Hammond is semi-detached from the Cabinet, says Rees-Mogg

Hammond is semi-detached from the Cabinet, says Rees-Mogg

Philip Hammond is a “semi-detached” member of the Government pushing his own agenda on Brexit, influential Tory Eurosceptic Jacob Rees-Mogg said.

The prominent backbencher indicated that he believed the Chancellor had defied the principle of Cabinet collective responsibility – which would normally result in a minister being sacked.

Mr Rees-Mogg, chairman of the European Research Group of Tories, also called for the Government to “stiffen its backbone” over the approach to a transition period and fall in behind the Brexit blueprint set out by Theresa May.

Despite the approach set out by Theresa May at Lancaster House, the Tory manifesto and the Florence speech, “Government policy seems to be adrift”, Mr Rees-Mogg said.
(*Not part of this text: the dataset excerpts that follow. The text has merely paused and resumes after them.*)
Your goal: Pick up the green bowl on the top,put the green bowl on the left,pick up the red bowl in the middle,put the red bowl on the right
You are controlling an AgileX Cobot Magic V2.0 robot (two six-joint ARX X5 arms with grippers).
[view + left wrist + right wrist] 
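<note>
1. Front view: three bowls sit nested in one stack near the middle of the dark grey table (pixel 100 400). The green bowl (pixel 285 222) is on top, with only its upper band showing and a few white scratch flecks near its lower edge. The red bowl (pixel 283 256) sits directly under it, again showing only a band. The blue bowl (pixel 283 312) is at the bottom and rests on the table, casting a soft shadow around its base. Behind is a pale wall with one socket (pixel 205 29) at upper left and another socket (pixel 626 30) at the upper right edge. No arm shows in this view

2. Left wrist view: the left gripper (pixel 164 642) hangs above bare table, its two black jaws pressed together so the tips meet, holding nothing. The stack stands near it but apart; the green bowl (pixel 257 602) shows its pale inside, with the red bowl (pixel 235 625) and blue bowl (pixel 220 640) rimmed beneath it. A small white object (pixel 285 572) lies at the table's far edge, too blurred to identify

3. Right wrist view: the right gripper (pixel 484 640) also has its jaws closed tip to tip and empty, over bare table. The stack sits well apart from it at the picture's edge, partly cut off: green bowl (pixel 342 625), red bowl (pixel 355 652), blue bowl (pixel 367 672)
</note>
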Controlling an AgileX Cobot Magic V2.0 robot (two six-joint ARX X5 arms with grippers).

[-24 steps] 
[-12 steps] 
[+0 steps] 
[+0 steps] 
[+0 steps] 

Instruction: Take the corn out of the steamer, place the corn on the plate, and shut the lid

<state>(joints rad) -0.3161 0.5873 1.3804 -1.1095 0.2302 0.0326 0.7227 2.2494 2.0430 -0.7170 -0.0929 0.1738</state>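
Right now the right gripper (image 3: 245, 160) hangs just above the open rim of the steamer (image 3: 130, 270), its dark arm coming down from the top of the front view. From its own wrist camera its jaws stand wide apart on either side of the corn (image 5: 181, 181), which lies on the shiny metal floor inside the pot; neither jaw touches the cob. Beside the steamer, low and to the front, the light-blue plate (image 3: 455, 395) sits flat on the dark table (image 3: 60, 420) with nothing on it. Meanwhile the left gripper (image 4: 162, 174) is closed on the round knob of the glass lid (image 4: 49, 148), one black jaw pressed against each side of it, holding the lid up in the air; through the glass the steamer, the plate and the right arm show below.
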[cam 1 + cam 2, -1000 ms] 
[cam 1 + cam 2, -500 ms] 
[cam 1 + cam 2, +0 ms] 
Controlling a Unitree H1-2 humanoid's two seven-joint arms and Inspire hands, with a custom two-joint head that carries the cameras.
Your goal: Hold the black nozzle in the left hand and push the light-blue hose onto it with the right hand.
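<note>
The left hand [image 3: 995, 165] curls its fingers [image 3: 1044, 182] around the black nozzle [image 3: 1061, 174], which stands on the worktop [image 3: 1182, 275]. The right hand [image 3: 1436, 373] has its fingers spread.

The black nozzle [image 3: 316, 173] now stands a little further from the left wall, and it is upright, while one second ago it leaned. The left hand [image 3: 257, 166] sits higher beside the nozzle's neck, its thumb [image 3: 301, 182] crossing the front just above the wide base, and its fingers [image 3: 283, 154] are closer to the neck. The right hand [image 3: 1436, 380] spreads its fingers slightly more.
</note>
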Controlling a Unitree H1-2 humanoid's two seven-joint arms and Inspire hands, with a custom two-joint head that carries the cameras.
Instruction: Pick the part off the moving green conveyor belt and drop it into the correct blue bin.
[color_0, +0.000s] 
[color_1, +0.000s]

The latest salvo aimed at the Chancellor followed his suggestion that changes to the EU-UK relationship after Brexit could be “very modest”.

Chancellor Philip Hammond has suggested Brexit may only mean a modest change to trade terms with EU (Dominic Lipinski/PA)
Chancellor Philip Hammond has suggested Brexit may only mean a modest change to trade terms with EU (Dominic Lipinski/PA)

Comparing the situation to the rifts between Tony Blair and Gordon Brown or Margaret Thatcher and Nigel Lawson, Mr Rees-Mogg said: “This is a real problem and it is caused by the Chancellor.”

Mr Rees-Mogg, who has claimed that the terms of a transition deal could leave the UK a “vassal state” of Brussels, said such an arrangement could only be acceptable if the terms of the final future relationship with the EU had been agreed.

“If we know where we are going at the end of it, there are many things that Eurosceptics such as me could accept in a genuine implementation with a clear end point that are very troubling if we don’t know the end point,” he said.

Criticising the way Brexit Secretary David Davis has set out the Government’s approach, Mr Rees-Mogg added: “I think it’s important that the Government gets the negotiation of the transition right and slightly stiffens its backbone.

“David Davis’s speech last week was not the most exciting speech he has ever given.”